_Exercise_:
Copy out each line of the data that holds the string "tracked".

▽

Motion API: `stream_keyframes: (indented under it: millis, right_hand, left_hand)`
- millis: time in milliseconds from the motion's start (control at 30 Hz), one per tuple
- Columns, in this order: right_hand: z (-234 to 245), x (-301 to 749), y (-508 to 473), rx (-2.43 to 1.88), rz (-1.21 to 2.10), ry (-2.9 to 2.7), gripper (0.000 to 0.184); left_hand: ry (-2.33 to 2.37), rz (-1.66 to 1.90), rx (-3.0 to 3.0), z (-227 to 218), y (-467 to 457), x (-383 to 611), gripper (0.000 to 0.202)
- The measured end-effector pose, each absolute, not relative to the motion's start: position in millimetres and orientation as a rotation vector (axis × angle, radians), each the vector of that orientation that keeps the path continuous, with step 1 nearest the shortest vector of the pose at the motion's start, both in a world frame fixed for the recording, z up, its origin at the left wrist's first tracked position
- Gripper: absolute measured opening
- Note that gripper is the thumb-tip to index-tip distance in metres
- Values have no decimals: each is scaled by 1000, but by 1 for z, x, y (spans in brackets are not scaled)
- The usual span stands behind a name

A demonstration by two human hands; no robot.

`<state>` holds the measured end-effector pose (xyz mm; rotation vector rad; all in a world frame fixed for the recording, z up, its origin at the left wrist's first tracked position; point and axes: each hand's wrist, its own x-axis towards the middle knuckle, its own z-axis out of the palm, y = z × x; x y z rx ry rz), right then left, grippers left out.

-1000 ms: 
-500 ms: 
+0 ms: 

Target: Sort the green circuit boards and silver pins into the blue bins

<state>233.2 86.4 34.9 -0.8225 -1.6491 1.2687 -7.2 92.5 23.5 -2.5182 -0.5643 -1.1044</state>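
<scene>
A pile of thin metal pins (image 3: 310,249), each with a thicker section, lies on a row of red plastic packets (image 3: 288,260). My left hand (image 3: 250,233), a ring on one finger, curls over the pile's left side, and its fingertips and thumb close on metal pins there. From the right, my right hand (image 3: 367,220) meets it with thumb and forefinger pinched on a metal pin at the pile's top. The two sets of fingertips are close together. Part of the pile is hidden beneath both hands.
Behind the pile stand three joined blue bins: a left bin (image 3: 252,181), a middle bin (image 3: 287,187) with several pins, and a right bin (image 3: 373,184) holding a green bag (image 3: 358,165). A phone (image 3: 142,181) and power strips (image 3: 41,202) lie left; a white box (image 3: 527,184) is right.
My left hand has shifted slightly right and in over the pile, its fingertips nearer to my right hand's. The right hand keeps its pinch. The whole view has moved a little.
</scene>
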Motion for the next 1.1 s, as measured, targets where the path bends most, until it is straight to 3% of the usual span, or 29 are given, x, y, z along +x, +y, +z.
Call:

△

_Solution to this problem_:
- The measured end-effector pose, each absolute, not relative to the motion's start: position in millimetres and orientation as a rotation vector (axis × angle, radians), each the vector of that orientation that keeps the path continuous, with step 1 nearest the shortest vector of the pose at the motion's start, both in a world frame fixed for the recording, z up, its origin at the left wrist's first tracked position
`<state>` holds the measured end-effector pose (xyz mm; rotation vector rad; all in a world frame fixed for the recording, z up, its origin at the left wrist's first tracked position; point and axes: each hand's wrist, its own x-axis towards the middle knuckle, its own z-axis out of the palm, y = z × x; x y z rx ry rz), right then left, grippers left out.

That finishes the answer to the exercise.